Il momento salutista, spuntino con cocomero e melone sulla riva del fiume, precede di poco il momento maialata in cui, dopo una birretta al M32, sul bel vedere del Museo Arte Moderna, al Cafè Mozart, mi spazzolo un due terzi abbondanti del dolce tipico di Salisburgo, il Nockerl (tre cupolette attaccate che rappresentano le tre colline di Salisburgo, fatte con 7 albumi e 2 tuorli). Esco dal locale che sembro fatto e mi viene mal di testa.

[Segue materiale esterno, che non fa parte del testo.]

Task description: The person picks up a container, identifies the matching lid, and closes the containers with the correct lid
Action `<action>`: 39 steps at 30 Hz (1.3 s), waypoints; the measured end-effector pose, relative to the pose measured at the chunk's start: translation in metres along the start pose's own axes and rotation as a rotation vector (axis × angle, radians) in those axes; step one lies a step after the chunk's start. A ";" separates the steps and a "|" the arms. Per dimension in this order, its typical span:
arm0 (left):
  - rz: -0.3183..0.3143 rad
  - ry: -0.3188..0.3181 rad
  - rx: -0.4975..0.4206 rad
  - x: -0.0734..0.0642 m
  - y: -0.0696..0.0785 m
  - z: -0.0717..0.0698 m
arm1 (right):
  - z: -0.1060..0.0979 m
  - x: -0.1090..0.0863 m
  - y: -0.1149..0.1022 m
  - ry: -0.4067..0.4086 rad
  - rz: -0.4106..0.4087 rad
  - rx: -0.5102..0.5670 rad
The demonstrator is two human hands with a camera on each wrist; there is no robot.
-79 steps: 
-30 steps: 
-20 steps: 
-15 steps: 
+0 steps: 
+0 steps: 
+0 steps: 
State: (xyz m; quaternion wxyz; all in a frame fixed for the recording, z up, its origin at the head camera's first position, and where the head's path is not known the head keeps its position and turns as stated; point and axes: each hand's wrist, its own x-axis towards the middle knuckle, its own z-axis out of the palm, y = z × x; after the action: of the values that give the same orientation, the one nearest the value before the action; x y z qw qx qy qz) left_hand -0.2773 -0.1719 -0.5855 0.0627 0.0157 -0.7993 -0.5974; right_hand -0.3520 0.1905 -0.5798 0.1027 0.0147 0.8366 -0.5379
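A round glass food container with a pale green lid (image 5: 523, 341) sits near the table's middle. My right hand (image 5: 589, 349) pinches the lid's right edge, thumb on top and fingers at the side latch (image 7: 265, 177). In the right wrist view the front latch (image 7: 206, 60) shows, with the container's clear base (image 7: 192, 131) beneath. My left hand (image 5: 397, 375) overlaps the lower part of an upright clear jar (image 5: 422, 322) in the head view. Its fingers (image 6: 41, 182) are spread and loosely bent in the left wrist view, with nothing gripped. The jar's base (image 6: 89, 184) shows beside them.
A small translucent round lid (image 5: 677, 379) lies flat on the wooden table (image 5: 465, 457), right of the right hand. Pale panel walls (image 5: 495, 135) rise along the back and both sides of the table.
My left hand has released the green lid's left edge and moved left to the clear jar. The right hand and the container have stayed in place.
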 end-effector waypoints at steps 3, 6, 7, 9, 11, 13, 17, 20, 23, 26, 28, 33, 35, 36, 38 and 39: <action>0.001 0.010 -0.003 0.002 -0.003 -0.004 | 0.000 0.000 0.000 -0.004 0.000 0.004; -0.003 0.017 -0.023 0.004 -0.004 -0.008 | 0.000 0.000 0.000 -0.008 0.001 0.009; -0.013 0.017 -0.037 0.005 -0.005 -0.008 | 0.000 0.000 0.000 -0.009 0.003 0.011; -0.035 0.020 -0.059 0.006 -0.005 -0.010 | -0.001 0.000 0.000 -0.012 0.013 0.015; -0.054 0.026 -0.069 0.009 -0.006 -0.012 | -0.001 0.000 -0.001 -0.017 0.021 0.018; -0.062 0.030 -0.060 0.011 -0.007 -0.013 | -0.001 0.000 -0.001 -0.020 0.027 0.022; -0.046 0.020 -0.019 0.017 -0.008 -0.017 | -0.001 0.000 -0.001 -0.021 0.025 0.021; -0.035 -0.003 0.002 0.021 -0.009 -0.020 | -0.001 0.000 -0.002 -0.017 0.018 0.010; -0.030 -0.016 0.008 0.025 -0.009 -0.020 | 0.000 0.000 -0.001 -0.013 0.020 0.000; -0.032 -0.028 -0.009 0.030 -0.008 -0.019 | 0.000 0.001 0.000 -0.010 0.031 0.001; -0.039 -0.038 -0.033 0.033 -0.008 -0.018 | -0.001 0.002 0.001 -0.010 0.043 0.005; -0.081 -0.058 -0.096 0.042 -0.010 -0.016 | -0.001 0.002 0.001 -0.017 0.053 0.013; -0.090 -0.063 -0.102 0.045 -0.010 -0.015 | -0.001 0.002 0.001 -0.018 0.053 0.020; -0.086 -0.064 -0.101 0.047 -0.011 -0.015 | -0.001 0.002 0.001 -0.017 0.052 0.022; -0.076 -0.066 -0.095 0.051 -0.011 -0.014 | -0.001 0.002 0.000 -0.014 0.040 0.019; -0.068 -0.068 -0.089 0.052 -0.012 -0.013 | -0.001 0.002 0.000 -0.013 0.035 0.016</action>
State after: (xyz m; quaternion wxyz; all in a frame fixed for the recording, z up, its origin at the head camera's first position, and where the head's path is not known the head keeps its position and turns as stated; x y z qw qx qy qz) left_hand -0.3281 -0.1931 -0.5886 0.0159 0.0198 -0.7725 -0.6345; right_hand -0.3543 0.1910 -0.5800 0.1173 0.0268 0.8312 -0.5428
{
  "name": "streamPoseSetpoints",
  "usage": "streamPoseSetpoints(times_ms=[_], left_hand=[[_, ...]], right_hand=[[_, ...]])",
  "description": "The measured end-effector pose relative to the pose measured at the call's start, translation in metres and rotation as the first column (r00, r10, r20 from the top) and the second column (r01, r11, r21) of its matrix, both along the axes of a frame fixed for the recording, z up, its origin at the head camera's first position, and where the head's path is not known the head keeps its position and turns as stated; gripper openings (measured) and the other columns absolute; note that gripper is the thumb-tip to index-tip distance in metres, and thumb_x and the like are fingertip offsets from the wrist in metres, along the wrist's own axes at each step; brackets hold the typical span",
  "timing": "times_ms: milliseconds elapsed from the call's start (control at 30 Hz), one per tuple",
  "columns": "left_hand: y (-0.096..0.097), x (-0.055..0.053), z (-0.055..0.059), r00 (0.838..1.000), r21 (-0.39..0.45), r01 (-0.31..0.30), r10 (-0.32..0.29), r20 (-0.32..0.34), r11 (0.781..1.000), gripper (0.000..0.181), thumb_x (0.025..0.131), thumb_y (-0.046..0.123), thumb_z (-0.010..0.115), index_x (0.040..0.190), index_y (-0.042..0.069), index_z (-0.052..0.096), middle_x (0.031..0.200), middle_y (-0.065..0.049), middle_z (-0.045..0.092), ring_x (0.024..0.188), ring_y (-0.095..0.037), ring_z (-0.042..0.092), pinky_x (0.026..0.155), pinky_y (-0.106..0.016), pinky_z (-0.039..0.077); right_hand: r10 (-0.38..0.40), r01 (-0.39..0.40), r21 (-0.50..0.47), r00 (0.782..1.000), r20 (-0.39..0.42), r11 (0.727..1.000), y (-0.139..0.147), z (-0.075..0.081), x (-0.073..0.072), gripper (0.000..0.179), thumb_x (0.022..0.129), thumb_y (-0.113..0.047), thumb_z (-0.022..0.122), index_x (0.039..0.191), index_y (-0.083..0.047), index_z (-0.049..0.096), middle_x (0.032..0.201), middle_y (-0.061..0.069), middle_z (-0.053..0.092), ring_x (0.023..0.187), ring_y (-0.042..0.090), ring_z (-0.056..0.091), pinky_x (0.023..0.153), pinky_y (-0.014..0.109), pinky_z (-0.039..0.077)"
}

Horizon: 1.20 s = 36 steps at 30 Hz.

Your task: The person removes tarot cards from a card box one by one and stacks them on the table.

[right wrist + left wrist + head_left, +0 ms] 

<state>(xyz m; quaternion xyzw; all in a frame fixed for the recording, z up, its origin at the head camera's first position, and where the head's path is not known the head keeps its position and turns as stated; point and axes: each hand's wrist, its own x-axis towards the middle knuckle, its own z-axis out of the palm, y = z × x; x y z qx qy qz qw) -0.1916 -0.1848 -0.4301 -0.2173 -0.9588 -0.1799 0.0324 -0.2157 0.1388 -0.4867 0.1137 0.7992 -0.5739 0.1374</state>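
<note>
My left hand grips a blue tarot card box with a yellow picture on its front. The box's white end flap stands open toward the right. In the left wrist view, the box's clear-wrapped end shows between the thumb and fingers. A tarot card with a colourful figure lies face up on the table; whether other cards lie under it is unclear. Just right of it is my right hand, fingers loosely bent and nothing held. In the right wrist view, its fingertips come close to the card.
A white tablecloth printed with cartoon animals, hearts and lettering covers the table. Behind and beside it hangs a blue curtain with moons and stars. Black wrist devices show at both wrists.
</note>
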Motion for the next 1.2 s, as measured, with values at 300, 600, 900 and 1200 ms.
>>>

Torniamo in hotel, per rilassarci e prepararci per la parca cena (zuppa di patate e goulash condiviso), che consumiamo al Humboldt Stubn, proprio sotto le pareti rocciose del Monchsberg, un posto davvero suggestivo che mi ricorda le case, appoggiate alle bianche pareti, che vidi a Dover. Mi bevo un caffè per farmi passare il mal di testa da albume.

A Salisburgo, comunque, spero di tornarci presto.